> _Work instruction_:
Wherever the word "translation" appears in a line below, that line counts; report the total number of such lines only.
Start of Provided records
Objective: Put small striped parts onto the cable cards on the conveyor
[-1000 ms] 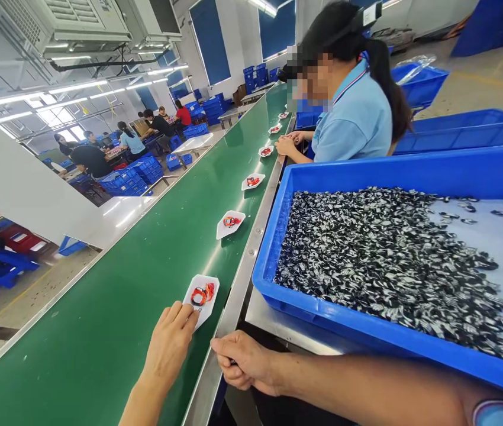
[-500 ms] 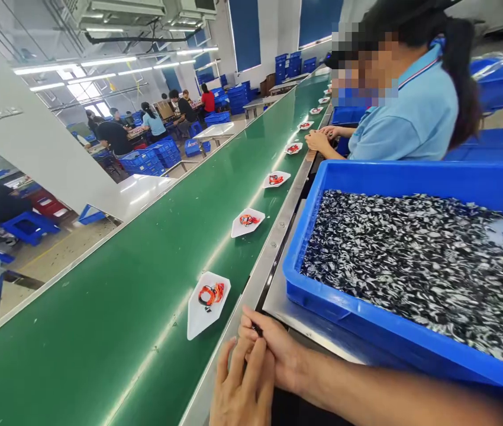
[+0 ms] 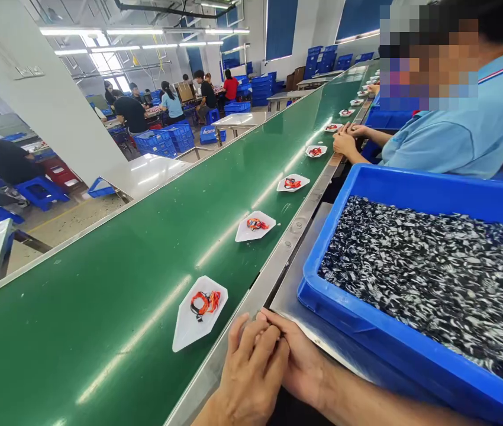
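Note:
My left hand (image 3: 251, 370) and my right hand (image 3: 302, 358) meet at the conveyor's near metal edge. The left fingers are bent over the right fingertips, and both hands are closed together. Whatever lies between them is hidden by the fingers. Just beyond and to the left, a white angular tray (image 3: 184, 331) lies on the green belt, holding a red-orange and black coiled cord (image 3: 207, 303). To the right of my hands stands a blue bin (image 3: 344, 302) full of small black and white pieces (image 3: 424, 278).
More white trays with red-orange items, such as the tray (image 3: 245, 234), form a line up the green conveyor belt (image 3: 113, 290). A co-worker in a light blue shirt (image 3: 451, 139) sits beyond the bin, hands at the belt edge. Stacked blue crates (image 3: 163, 142) and other people are across the room.
The view has shifted, so the bin and co-worker appear further right. My left hand has closed over the right fingertips, covering the small dark piece seen there before.

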Motion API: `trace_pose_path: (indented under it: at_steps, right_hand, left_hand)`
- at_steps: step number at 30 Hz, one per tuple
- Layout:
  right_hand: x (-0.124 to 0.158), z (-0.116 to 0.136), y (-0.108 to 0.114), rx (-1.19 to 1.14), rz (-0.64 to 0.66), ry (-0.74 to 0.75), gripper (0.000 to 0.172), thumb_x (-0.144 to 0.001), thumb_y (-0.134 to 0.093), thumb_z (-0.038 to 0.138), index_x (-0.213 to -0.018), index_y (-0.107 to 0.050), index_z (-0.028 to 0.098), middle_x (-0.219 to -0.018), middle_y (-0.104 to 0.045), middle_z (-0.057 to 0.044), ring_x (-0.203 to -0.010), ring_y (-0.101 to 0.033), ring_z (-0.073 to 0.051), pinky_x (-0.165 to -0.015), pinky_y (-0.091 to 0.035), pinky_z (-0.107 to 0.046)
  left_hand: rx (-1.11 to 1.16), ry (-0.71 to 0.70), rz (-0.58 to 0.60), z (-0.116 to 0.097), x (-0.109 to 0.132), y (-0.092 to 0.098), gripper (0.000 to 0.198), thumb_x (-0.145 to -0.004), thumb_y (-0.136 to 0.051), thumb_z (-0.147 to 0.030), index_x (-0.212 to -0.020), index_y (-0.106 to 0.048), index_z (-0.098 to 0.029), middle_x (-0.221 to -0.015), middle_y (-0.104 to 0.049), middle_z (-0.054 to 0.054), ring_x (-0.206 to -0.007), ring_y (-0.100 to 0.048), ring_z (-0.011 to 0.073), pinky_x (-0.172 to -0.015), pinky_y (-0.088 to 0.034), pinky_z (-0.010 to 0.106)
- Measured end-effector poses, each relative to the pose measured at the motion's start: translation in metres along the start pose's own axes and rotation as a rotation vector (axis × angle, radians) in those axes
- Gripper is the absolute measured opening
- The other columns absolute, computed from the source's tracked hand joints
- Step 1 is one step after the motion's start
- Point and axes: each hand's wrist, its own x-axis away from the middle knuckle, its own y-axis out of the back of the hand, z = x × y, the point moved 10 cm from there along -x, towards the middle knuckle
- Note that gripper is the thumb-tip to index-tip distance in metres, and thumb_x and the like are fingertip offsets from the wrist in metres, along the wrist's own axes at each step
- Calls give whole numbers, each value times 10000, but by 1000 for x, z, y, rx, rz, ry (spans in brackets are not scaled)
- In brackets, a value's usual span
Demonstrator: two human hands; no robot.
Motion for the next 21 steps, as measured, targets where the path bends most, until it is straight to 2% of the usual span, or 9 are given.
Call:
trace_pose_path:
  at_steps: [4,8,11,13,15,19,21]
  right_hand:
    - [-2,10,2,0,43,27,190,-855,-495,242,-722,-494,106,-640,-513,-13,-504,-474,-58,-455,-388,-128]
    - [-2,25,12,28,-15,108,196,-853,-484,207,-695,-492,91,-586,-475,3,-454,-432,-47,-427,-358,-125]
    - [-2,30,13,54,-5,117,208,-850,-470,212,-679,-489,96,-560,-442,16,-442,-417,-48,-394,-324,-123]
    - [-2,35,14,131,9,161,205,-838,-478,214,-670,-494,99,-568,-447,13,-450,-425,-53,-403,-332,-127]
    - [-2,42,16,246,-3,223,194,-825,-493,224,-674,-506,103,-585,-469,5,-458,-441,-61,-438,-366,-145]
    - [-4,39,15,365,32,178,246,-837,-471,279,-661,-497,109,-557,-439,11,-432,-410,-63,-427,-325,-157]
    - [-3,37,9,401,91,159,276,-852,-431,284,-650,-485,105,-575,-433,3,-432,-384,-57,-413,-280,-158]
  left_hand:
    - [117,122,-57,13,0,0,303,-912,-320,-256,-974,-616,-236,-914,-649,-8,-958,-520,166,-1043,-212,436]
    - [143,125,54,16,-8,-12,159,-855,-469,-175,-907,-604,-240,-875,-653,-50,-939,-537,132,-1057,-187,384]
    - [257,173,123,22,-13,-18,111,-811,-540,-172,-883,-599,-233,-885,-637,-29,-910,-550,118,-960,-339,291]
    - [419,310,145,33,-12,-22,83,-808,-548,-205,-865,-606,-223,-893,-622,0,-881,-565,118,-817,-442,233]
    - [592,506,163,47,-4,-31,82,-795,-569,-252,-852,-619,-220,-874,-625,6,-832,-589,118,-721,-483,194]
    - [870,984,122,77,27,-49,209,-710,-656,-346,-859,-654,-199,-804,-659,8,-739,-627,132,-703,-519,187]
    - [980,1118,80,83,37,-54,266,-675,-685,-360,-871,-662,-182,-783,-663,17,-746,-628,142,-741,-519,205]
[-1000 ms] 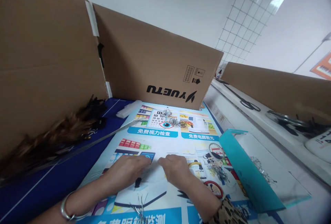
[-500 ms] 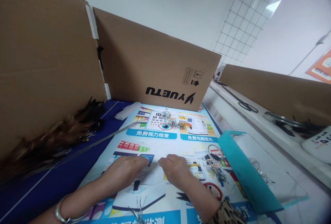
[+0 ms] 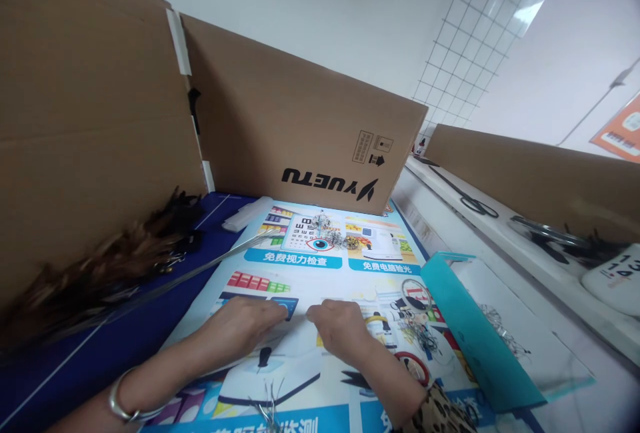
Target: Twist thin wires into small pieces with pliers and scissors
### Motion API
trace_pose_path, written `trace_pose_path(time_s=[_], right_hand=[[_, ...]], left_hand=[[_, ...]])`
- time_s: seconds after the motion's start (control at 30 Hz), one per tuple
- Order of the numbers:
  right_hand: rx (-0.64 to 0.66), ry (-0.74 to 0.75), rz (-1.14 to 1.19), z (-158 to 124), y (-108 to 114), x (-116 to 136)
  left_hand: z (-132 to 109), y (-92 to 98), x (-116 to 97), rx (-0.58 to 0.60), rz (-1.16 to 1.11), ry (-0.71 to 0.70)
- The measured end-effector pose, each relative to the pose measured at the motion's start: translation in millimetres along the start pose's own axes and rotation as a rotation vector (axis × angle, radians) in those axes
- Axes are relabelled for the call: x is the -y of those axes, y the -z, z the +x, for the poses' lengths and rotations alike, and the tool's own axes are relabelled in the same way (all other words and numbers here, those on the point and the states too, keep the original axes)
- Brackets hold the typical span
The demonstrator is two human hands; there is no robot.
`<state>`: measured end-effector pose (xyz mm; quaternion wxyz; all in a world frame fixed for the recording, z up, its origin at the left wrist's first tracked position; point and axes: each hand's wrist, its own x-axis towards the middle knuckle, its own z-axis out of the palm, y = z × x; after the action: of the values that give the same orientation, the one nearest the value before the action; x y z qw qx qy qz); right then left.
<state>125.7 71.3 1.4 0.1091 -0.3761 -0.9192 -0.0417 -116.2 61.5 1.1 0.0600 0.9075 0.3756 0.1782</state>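
Observation:
My left hand (image 3: 247,323) and my right hand (image 3: 340,326) face each other low over the printed poster, a small gap between their fingertips. Both have thumb and fingers pinched together; what they hold, if anything, is too thin to make out. Below them lies a small bunch of silver wires (image 3: 270,410). Beside my right forearm are a red ring (image 3: 413,366) and a dark pointed blade (image 3: 353,378), possibly one tool partly covered by the arm. A tangle of wire pieces (image 3: 425,338) sits right of my right hand.
Long thin wires (image 3: 220,258) run along the left by brown feathers (image 3: 150,246). Wire clusters (image 3: 333,236) lie at the back, before a cardboard panel (image 3: 300,113). At right, a teal box (image 3: 480,340) holds wire pieces; scissors (image 3: 477,205) rest on a white ledge.
Both hands stay nearly in place, fingers still pinched. My left forearm and bracelet have shifted slightly, and the right fingertips have turned a little.

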Motion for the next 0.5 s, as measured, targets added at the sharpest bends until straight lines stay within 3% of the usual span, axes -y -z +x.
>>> trace_pose_path(time_s=[0.17,0.5], right_hand=[[0.0,0.027,0.025,-1,-3,6],[-0.054,-0.063,0.062,0,-17,-3]], left_hand=[[3,9.5,2,0.121,0.102,0.049],[-4,1.9,15,0.05,0.042,0.097]])
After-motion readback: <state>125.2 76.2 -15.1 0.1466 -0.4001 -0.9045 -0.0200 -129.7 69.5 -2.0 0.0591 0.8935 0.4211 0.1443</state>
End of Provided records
> _Task output_:
2